Here is an example of how to use the DeflatorOutputStream to compress a byte array.
static byte[]compressBArray(byte[]bArray) throws IOException{
        ByteArrayOutputStream os=new ByteArrayOutputStream();
        try(DeflaterOutputStream dos=new DeflaterOutputStream(os)){
            dos.write(bArray);
        }
        return os.toByteArray();
}

Let's test:

byte[] input = "AAAAAAAAAAAAAAAAAAAAAAAAAAAAAAAAAAAAAAAAAAAAAAAAAAAAAAAAAAAAAAAAAAAAAAA"        .getBytes();
byte[] op = CompressionUtil.compressBArray(input);
System.out.println("original data length " + input.length +
        ",  compressed data length " + op.length);

This results 'original data length 71,  compressed data length 12'

Decompression

Let's test:

public static byte[] decompress(byte[] compressedTxt) throws IOException {
        ByteArrayOutputStream os = new ByteArrayOutputStream();    
        try (OutputStream ios = new InflaterOutputStream(os)) {
            ios.write(compressedTxt);    
        }
        return os.toByteArray();
}
This prints the original 'input' string.


Let's convert the byte[] to Base64 to make it portable

In the above examples we are getting the compressed data in byte array format (byte []) which is an array of numbers.

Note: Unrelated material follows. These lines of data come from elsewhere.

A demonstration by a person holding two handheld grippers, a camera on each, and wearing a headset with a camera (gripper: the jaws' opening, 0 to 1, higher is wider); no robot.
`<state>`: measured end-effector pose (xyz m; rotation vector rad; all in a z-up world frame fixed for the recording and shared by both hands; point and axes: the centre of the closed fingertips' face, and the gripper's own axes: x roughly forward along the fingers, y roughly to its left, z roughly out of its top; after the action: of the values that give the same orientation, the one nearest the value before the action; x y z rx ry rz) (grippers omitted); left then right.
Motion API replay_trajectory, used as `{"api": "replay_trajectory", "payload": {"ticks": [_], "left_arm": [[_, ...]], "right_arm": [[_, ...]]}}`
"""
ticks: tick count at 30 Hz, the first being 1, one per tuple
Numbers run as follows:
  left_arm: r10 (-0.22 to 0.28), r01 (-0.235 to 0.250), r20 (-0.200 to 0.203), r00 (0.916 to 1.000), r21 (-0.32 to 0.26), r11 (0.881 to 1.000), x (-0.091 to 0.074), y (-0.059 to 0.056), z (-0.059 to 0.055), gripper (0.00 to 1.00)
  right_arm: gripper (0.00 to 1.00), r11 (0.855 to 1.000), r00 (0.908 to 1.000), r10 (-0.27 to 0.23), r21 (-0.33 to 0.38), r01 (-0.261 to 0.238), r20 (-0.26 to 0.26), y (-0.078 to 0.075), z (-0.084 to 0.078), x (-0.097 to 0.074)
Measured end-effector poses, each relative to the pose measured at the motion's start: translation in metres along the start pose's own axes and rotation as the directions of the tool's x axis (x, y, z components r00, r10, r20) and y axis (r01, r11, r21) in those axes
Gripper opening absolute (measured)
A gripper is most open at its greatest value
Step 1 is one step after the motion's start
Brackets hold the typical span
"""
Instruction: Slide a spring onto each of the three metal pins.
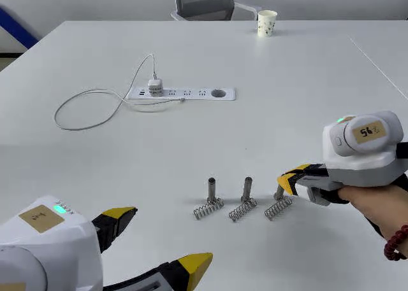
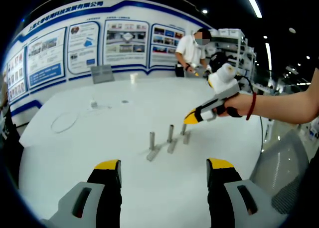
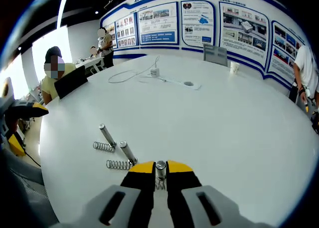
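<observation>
3 pins (image 1: 247, 188) in row on table (image 1: 287, 74), springs (image 1: 243, 209) in front.

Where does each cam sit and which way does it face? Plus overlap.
Head view: on the headset, facing forward and down at the table; left gripper low left, right gripper and hand at right.
Left gripper view: on the left gripper, looking between its open jaws at the pins and right gripper.
Right gripper view: on the right gripper, jaws closed around the end pin.
Shared: all show the pins and springs.

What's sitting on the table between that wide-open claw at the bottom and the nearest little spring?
Nothing: in the head view, bare white table runs from the left claw to the leftmost spring.
</observation>
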<state>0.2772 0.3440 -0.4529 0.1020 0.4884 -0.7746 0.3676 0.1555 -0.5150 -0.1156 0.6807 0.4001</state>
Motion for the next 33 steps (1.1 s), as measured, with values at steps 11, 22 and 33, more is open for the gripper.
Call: {"api": "replay_trajectory", "payload": {"ticks": [11,22,33], "left_arm": [[-0.013,0.013,-0.006,0.9999,0.011,1.0,0.003,-0.003,-0.001,0.7],[-0.018,0.018,-0.007,0.9998,0.022,1.0,0.005,-0.003,0.0,0.7],[-0.02,0.021,-0.014,0.9997,0.046,0.999,0.007,0.001,0.0,0.7]], "right_arm": [[0.23,1.0,0.9992,0.01,0.005,-0.01,0.039,0.001,0.008,-0.009],[0.36,0.999,0.9969,0.035,0.017,-0.036,0.07,0.006,0.012,-0.021],[0.48,0.997,0.9945,0.07,0.027,-0.072,0.078,0.013,0.005,-0.034]]}}
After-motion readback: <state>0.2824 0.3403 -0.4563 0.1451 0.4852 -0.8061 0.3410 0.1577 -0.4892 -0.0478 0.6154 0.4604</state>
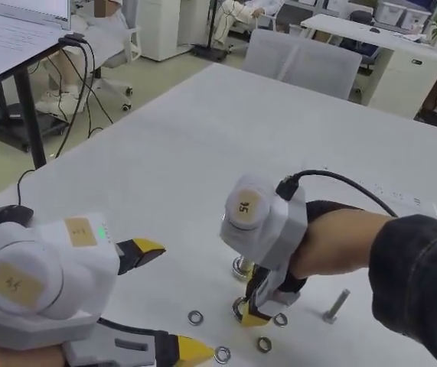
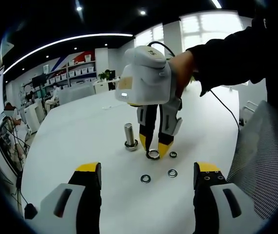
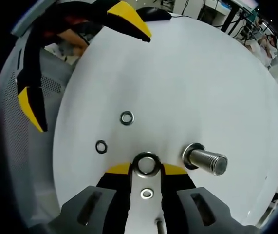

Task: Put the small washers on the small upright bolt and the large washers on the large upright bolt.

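The large washer sits between the two yellow tips of the right hand-held gripper; both jaws are closed against its rim, one on each side; whether it rests on the bench or is lifted clear cannot be told. In the left gripper view the same washer is at the tips of the right hand-held gripper, which points down at the bench.

The large upright bolt stands just beside the held washer, apart from it; a dark ring surrounds its base. The left gripper view shows this bolt next to the down-pointing jaws; in the head view it is partly hidden behind the right hand-held gripper.

Loose washers lie flat on the bench around the tips; one is just beside them; others lie near. The small bolt stands on its head to the right of the group.

The left hand-held gripper is at the near edge; its jaws are wide apart and hold nothing; the right gripper view shows it over the bench edge. A hand grips the right hand-held gripper.
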Demonstrator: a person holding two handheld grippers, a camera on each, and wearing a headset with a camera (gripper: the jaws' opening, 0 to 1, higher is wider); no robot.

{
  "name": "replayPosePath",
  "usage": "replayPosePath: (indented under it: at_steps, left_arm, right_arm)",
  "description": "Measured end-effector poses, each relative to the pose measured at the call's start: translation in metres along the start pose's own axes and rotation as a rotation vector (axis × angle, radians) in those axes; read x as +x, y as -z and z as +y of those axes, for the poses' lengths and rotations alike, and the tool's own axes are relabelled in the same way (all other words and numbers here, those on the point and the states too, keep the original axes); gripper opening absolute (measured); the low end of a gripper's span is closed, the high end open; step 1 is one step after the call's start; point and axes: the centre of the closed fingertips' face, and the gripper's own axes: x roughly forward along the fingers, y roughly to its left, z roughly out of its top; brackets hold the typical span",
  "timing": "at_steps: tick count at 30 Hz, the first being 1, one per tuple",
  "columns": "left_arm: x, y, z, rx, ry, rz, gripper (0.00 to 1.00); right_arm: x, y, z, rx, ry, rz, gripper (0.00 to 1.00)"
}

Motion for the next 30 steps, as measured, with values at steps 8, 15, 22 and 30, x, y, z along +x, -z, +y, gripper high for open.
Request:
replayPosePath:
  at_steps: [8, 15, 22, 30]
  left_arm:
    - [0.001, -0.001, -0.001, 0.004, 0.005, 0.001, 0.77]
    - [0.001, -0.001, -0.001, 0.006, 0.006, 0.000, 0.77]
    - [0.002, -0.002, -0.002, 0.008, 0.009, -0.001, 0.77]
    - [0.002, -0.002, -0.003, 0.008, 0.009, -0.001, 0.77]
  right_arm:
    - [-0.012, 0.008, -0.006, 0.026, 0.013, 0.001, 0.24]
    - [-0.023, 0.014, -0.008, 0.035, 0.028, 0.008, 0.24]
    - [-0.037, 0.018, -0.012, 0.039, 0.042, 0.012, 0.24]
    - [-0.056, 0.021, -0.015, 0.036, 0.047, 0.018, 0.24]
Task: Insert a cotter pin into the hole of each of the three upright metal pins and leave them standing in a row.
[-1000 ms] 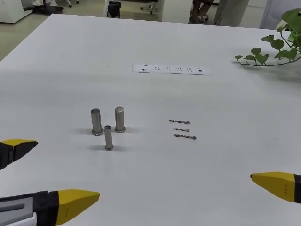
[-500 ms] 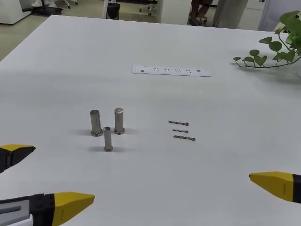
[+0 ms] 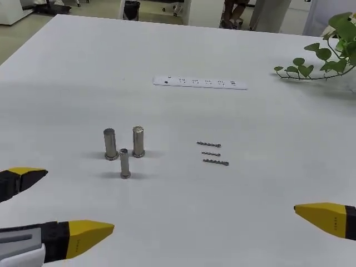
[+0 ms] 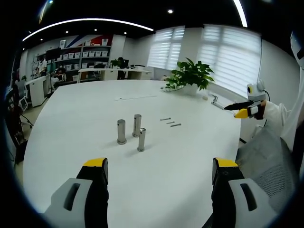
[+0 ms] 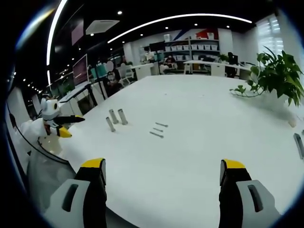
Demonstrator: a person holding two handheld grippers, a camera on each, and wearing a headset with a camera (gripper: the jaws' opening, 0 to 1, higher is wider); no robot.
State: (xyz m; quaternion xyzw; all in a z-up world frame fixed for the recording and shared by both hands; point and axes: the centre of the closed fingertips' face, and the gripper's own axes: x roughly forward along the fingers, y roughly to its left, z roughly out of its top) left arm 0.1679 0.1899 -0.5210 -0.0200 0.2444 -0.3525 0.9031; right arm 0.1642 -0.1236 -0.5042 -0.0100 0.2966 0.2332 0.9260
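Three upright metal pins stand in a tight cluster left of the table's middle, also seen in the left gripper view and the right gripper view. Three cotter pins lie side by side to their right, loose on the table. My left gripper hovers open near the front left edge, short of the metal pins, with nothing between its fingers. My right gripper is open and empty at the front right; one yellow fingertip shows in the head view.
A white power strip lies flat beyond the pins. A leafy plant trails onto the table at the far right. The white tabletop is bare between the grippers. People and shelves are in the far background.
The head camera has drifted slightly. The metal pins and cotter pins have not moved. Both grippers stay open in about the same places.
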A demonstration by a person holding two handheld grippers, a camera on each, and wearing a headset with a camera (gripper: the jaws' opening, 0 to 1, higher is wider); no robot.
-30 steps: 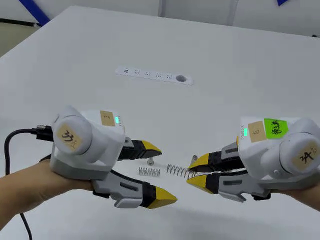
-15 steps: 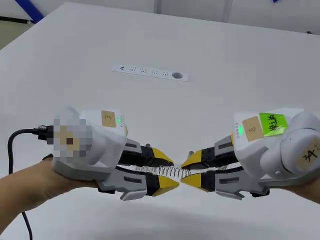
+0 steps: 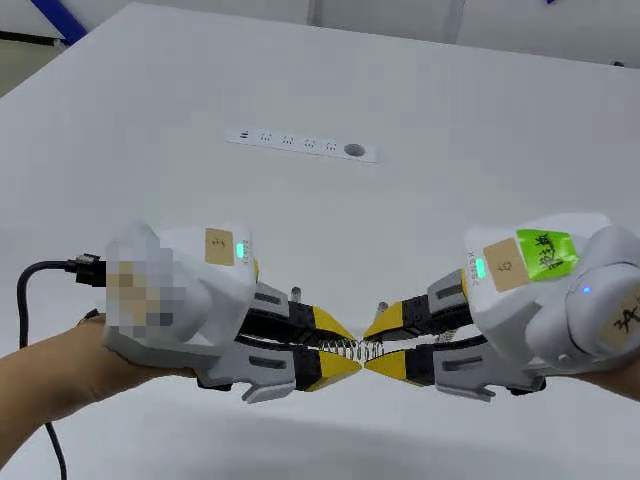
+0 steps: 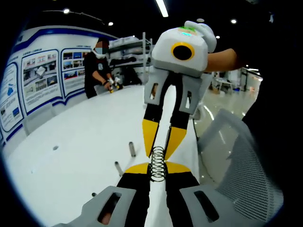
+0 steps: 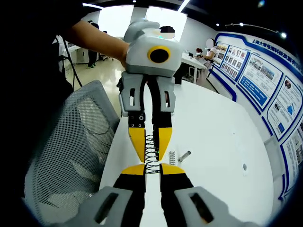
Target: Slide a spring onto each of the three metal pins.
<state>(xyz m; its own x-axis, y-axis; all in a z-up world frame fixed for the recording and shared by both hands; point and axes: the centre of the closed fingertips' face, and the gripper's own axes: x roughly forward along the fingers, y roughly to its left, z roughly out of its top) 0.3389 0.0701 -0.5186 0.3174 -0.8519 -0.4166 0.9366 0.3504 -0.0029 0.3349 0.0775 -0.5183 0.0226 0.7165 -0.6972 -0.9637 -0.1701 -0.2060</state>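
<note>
Spring [image 3: 350, 348]: slim silvery open-wound wire coil

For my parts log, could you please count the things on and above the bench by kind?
hand-held gripper: 2
spring: 2, one held, one lying
metal pin: 2 clearly seen
power strip: 1
total: 7

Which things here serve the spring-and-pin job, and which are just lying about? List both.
Job: held spring, spare spring, metal pins, left tool, right tool.
Lying about: power strip, mesh chair.
</note>
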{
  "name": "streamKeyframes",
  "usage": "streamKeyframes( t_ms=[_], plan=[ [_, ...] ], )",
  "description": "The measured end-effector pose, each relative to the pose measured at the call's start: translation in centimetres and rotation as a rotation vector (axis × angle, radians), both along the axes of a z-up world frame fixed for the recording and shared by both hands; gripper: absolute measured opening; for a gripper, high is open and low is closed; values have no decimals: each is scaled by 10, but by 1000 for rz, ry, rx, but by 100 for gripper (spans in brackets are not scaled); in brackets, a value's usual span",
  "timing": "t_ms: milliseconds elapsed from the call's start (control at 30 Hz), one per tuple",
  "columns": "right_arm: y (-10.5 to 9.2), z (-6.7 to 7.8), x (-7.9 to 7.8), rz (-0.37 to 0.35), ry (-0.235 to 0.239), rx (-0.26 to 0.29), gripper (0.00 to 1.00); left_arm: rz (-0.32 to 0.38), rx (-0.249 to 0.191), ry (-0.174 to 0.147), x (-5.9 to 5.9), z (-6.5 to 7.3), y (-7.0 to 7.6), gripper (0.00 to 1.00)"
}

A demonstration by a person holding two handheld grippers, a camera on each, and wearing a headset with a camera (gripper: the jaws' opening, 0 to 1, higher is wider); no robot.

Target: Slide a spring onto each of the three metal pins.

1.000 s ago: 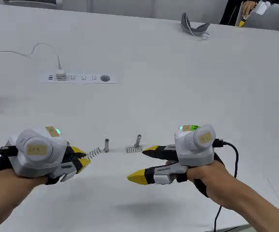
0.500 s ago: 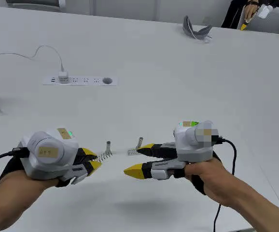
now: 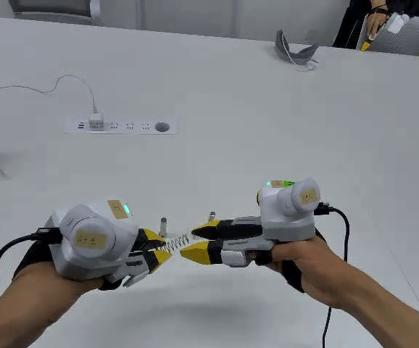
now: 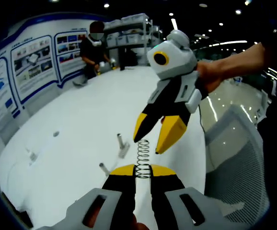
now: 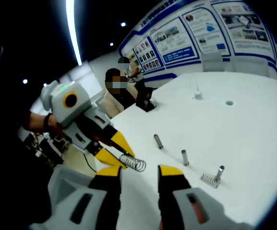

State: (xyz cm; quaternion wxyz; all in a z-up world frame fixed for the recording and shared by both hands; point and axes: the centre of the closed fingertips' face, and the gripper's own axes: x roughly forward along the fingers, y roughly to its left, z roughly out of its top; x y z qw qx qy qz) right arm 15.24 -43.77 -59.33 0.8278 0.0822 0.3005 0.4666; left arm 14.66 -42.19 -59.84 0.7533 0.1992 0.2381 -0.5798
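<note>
Left hand-held gripper is clamped by its yellow tips on one end of a small coiled metal spring, held in the air above the white worktop and pointing at the right hand-held gripper. That one's jaws stand apart, with the spring's free end just at the gap between them; whether it touches them I cannot tell. Three short grey metal pins stand upright in a row on the worktop just behind the tips, and a second coiled spring lies on its side against the foot of one end pin.
</note>
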Motion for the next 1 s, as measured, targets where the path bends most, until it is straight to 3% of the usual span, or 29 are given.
streamKeyframes(
  t_ms=[267,633,900,1000],
  plan=[
    [3,2,-2,18,-3,18,17,-23,-3,-8,-2,3,-4,10],
    [6,4,-5,37,6,30,16,-40,-3,-7,-4,2,-3,10],
    [8,16,-4,86,-13,15,14,-57,-15,-3,-2,2,-4,10],
    [8,18,-3,123,-32,-27,13,-58,-27,-4,-1,5,-6,10]
  ],
)
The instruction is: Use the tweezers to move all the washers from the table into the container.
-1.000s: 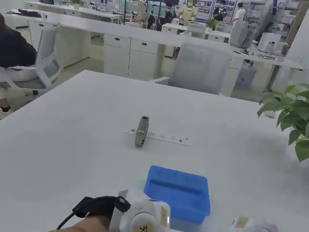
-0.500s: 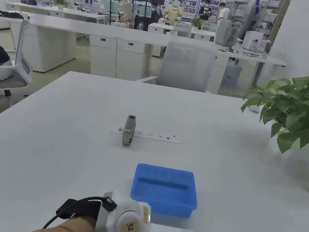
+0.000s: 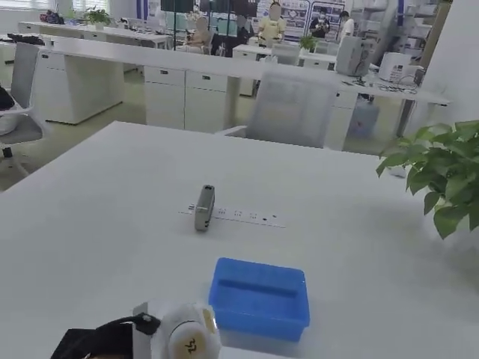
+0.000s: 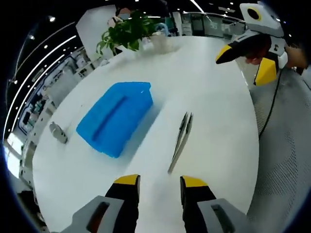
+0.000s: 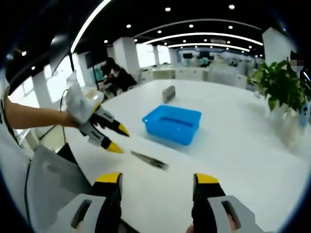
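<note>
Yellow tips mark the left gripper [image 4: 160, 180], and its jaws are spread apart with nothing between them. I think they are wide so they can take the tweezers [image 4: 181, 136]. The tweezers lie flat on the white bench [image 4: 218, 121], just ahead of these jaws at 12 o'clock, not touching them. The right gripper [image 5: 157, 178] is spread and empty too, and faces the tweezers from the other side. Farther off, at 11 o'clock from the left jaws, sits the blue container [image 4: 116, 116], near the tweezers, probably so the trip to it is short.
</note>
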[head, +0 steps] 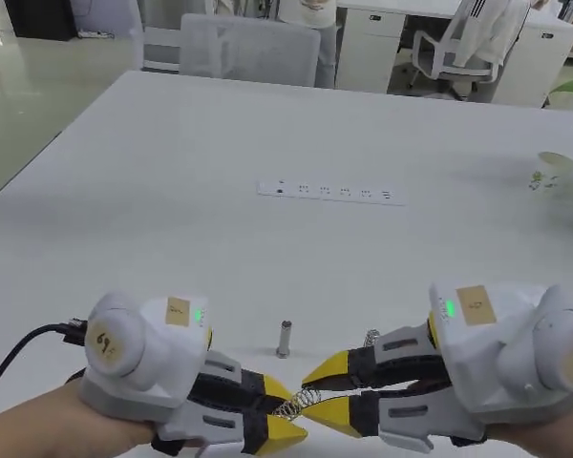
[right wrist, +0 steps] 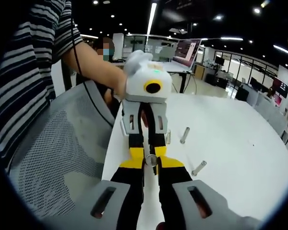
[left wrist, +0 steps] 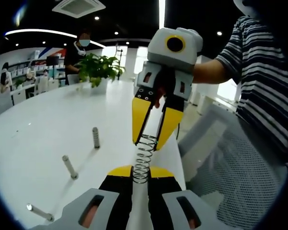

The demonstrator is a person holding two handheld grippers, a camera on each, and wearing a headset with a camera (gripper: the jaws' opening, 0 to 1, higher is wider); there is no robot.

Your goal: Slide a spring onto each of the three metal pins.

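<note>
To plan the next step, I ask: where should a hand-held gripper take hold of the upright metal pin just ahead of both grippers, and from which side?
Grip the upright pin low on its shaft, coming in level from the side. It stands vertical on the table, slim and round, so a side pinch probably holds it, and its top is left free for the spring.

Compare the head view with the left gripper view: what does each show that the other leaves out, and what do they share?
Head view: a power strip on the white table and a paper cup at the far right.

Left gripper view: three pins together, a potted plant, and the person's striped sleeve.

Both: the spring stretched between the left gripper and the right gripper, tip to tip, above the table's near edge.
</note>
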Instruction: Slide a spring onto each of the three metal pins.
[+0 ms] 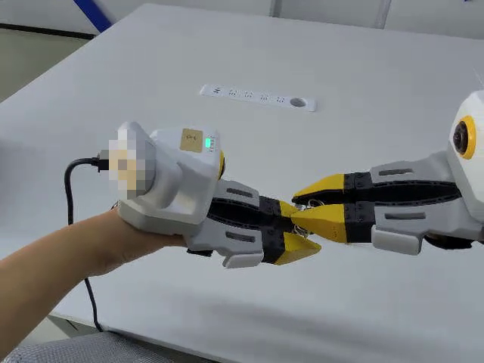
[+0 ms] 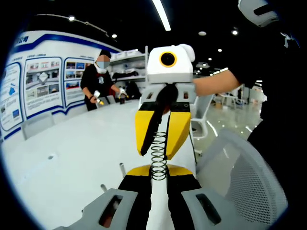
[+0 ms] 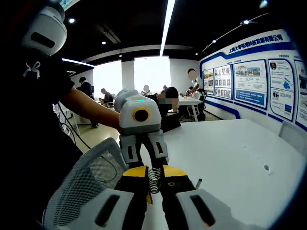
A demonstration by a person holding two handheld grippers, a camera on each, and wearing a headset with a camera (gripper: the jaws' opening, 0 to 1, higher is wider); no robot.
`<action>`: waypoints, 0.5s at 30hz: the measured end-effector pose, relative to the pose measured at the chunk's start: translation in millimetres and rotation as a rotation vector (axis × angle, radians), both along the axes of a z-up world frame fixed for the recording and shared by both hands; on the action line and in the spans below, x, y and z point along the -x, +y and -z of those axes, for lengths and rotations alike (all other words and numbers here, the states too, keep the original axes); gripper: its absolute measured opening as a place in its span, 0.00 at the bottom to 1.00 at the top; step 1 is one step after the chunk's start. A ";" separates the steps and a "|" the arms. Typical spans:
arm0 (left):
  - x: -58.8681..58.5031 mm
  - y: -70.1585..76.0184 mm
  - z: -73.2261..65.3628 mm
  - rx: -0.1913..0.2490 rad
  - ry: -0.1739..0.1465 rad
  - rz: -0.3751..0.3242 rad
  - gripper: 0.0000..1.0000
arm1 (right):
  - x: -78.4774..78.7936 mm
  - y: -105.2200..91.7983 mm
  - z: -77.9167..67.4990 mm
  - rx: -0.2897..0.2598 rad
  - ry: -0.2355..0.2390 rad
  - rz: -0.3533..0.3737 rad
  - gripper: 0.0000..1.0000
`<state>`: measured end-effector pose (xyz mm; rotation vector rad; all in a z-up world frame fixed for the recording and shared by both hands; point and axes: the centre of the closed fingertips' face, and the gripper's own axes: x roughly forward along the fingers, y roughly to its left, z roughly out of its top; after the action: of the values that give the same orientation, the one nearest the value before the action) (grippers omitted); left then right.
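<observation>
The thin coiled steel spring point(image 2: 159, 153) is seen at lower centre of the left gripper view (above the white desk point(image 1: 227, 60)). It is clenched in the left hand-held gripper point(image 2: 158, 171) and bracketed by the right hand-held gripper point(image 3: 153, 175), whose grip cannot be told. The coils are best kept straight and uncrushed.

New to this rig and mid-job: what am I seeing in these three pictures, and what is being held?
There is no robot: a person holds a handheld gripper in each hand. The head view, from their headset, looks down on the left gripper and right gripper meeting tip to tip above a white table, where a power strip lies. The other two pictures come from cameras riding on each gripper, each facing the other one. A spring runs between them: the left jaws close on one end; the right jaws flank the other, grip uncertain.
</observation>
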<state>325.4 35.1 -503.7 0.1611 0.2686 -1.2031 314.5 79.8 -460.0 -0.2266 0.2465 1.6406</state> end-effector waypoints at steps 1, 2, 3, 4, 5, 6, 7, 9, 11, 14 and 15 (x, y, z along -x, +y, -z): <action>-1.3 1.2 1.1 0.000 0.002 -0.008 0.10 | -1.9 -0.2 1.3 0.007 -0.003 0.011 0.11; -2.1 2.0 1.7 0.005 0.014 -0.015 0.10 | -2.4 -0.2 1.9 0.009 0.000 0.015 0.11; -2.1 2.2 1.7 0.012 0.026 -0.018 0.11 | -2.8 -0.1 2.0 0.009 0.004 0.017 0.11; -1.6 1.6 0.3 0.027 0.033 -0.019 0.12 | -3.2 0.5 1.1 0.002 0.012 0.022 0.11; -2.3 2.0 0.0 0.029 0.034 -0.023 0.12 | -3.7 0.8 0.6 0.000 0.012 0.025 0.11; -2.8 2.2 -0.2 0.028 0.031 -0.026 0.12 | -4.6 1.1 -0.2 -0.003 0.015 0.031 0.11; -3.5 3.0 0.0 0.023 0.025 -0.028 0.15 | -5.3 1.5 -1.0 -0.006 0.016 0.034 0.11; -4.8 5.6 3.0 0.008 0.040 -0.043 0.23 | -8.0 2.4 -4.5 -0.015 0.029 0.042 0.11; -7.4 9.6 3.4 -0.003 0.027 -0.058 0.30 | -12.4 2.7 -8.3 -0.017 0.018 0.050 0.11; -7.2 16.8 1.1 0.004 0.032 -0.071 0.33 | -21.6 0.5 -13.7 -0.017 0.000 0.071 0.11; -7.6 18.9 0.2 0.005 0.026 -0.077 0.35 | -24.3 -0.8 -14.7 -0.015 -0.003 0.078 0.11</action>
<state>333.1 53.9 -503.9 0.1300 0.2923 -1.1297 338.8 79.0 -445.3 -0.2058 0.2376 1.5643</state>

But we might want to transmit the compressed data to a file or json or db right? So, in order to transmit, we can convert it to Base64 using the following

byte[] bytes = {}; //the byte array    
String b64Compressed = new String(Base64.getEncoder().encode(bytes));
byte[] decompressedBArray = Base64.getDecoder().decode(b64Compressed);
//convert to original string if input was string
new String(decompressedBArray, StandardCharsets.UTF_8);

Here's the complete code and the test cases

package compress;

import java.io.ByteArrayOutputStream;
import java.io.IOException;
import java.io.OutputStream;
import java.nio.charset.StandardCharsets;
import java.util.Base64;
import java.util.zip.DeflaterOutputStream;
import java.util.zip.InflaterOutputStream;

public class CompressionUtil {

    public static String compressAndReturnB64(String text) throws IOException {
        return new String(Base64.getEncoder().encode(compress(text)));
    }

    public static String decompressB64(String b64Compressed) throws IOException {
        byte[] decompressedBArray = decompress(Base64.getDecoder().decode(b64Compressed));
        return new String(decompressedBArray, StandardCharsets.UTF_8);
    }

    public static byte[] compress(String text) throws IOException {
        return compress(text.getBytes());
    }

    public static byte[] compress(byte[] bArray) throws IOException {
        ByteArrayOutputStream os = new ByteArrayOutputStream();
        try (DeflaterOutputStream dos = new DeflaterOutputStream(os)) {
            dos.write(bArray);
        }
        return os.toByteArray();
    }

    public static byte[] decompress(byte[] compressedTxt) throws IOException {
        ByteArrayOutputStream os = new ByteArrayOutputStream();
        try (OutputStream ios = new InflaterOutputStream(os)) {
            ios.write(compressedTxt);
        }
        return os.toByteArray();
    }

}

Test case:

package compress;

import org.junit.jupiter.api.Test;

import java.io.IOException;
import java.nio.charset.StandardCharsets;

public class CompressionTest {

    String testStr = "AAAAAAAAAAAAAAAAAAAAAAAAAAAAAAAAAAAAAAAAAAAAAAAAAAAAAAAAAAAAAAAAAAAAAAA";

    @Test
    void compressByte() throws IOException {
        byte[] input = testStr.getBytes();
        byte[] op = CompressionUtil.compress(input);
        System.out.println("original data length " + input.length + ",  compressed data length " + op.length);
        byte[] org = CompressionUtil.decompress(op);
        System.out.println(org.length);
        System.out.println(new String(org, StandardCharsets.UTF_8));
    }

    @Test
    void compress() throws IOException {

        String op = CompressionUtil.compressAndReturnB64(testStr);
        System.out.println("Compressed data b64" + op);
        String org = CompressionUtil.decompressB64(op);
        System.out.println("Original text" + org);
    }

}


 Note: Since the compress and decompress method operate on byte[], we can compress/decompress any data type.